The problem: Output the data below line for line, exactly, up to and including the line where "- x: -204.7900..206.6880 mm" appears.

═════ Given material ═════

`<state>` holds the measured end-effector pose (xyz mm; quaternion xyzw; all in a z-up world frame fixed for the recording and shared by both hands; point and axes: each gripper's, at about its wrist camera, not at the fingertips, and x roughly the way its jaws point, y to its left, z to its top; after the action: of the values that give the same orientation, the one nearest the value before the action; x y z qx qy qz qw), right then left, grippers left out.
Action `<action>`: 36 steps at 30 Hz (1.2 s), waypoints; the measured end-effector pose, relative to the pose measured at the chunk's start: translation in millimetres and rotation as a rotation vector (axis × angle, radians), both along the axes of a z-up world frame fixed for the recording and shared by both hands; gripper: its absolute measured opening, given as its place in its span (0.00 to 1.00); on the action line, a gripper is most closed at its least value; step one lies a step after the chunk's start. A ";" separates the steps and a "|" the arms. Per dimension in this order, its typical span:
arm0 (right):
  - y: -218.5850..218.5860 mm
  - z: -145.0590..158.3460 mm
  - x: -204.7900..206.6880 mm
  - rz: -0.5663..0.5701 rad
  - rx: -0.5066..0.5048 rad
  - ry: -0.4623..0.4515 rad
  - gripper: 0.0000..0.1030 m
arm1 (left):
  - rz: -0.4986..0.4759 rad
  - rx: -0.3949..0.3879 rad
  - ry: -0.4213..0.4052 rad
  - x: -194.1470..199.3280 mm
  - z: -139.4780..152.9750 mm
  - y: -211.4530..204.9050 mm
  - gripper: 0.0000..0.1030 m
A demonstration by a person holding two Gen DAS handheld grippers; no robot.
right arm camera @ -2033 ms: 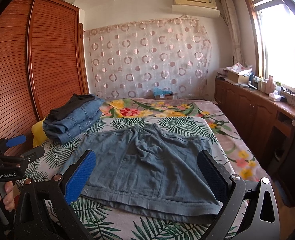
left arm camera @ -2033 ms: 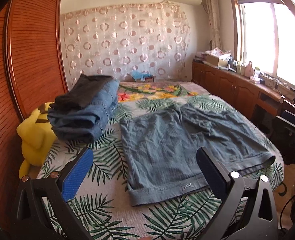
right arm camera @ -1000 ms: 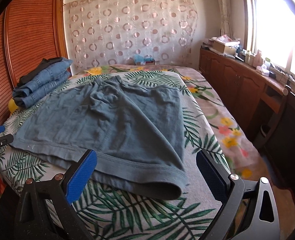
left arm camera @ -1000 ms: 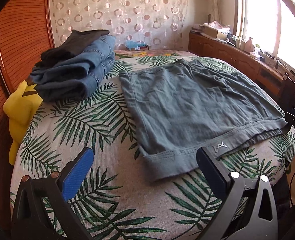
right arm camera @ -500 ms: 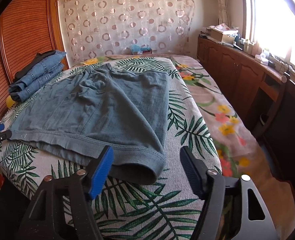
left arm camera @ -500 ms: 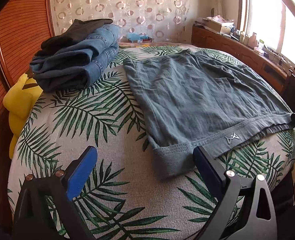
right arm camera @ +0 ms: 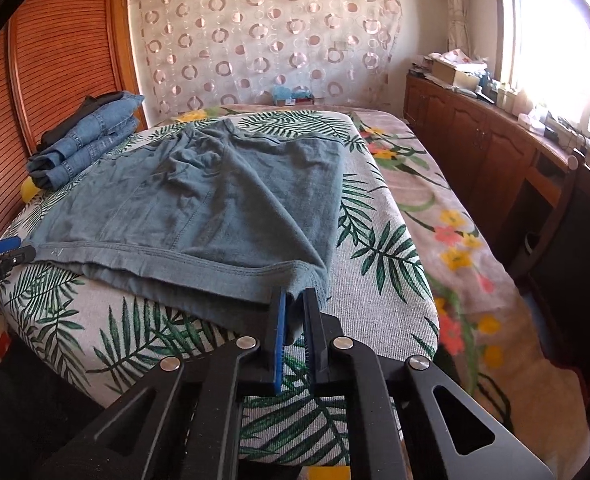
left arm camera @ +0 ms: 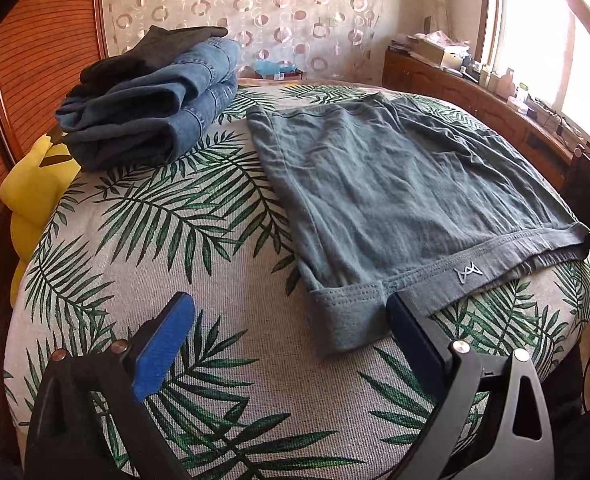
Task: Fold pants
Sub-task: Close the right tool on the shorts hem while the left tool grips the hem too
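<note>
1. The right gripper's fingers are closing on the near corner of the grey-green pants, cloth pinched between them.
2. The left gripper has its fingers spread wide, holding nothing; its right finger touches the waistband's other corner.
3. The pants lie flat on the leaf-print bed; the pinched corner itself is hidden.
4. Folded jeans lie well apart at the far left, with bare cover between.

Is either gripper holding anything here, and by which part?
The right gripper is closing on the near right waistband corner of the grey shorts. The left gripper is open and holds nothing.
</note>
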<state>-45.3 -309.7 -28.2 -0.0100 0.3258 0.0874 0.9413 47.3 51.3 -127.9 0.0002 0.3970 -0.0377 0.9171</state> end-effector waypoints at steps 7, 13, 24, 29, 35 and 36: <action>-12.5 -3.3 -11.6 0.014 0.033 0.019 0.05 | -0.020 -0.022 -0.007 -1.3 2.4 -1.5 0.82; -19.8 3.5 -11.9 0.005 0.070 0.031 0.06 | -0.048 -0.052 -0.011 -3.2 5.7 -5.9 0.63; -12.7 19.5 0.9 -0.019 0.090 0.016 0.20 | -0.084 -0.076 -0.011 -4.1 7.8 -10.6 0.32; -7.0 19.0 12.5 -0.036 0.114 0.008 0.21 | -0.085 -0.082 -0.019 -5.8 10.6 -8.5 0.17; 5.8 16.6 24.7 -0.017 0.082 0.027 0.21 | -0.078 -0.084 -0.018 -8.4 11.4 -4.4 0.13; 6.1 16.5 25.2 -0.013 0.083 0.027 0.21 | -0.080 -0.086 -0.015 -9.4 11.2 -3.7 0.13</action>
<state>-20.0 -303.6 -11.7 0.0324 0.3349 0.0946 0.9369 37.8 47.6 -116.7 -0.0231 0.3880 -0.0915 0.9168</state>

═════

Problem solution:
`<state>` holds the measured end-effector pose (xyz mm; quaternion xyzw; all in a z-up world frame fixed for the recording and shared by both hands; point and axes: each gripper's, at about its wrist camera, not at the fingertips, and x roughly the way its jaws point, y to its left, z to its top; after the action: of the values that give the same orientation, the one nearest the value before the action; x y z qx qy qz qw), right then left, grippers left out.
Action `<action>`: 36 steps at 30 Hz (1.2 s), waypoints; the measured end-effector pose, relative to the pose measured at the chunk's start: translation in millimetres and rotation as a rotation vector (axis × angle, radians), both along the axes of a z-up world frame fixed for the recording and shared by both hands; gripper: its absolute measured opening, given as its place in its span (0.00 to 1.00); on the action line, a gripper is most closed at its least value; step one lies a step after the chunk's start. A ";" separates the steps and a "|" the arms. Per dimension in this order, its typical span:
arm0 (right):
  - y: -218.5850..218.5860 mm
  - z: -145.0590..158.3460 mm
  - x: -204.7900..206.6880 mm

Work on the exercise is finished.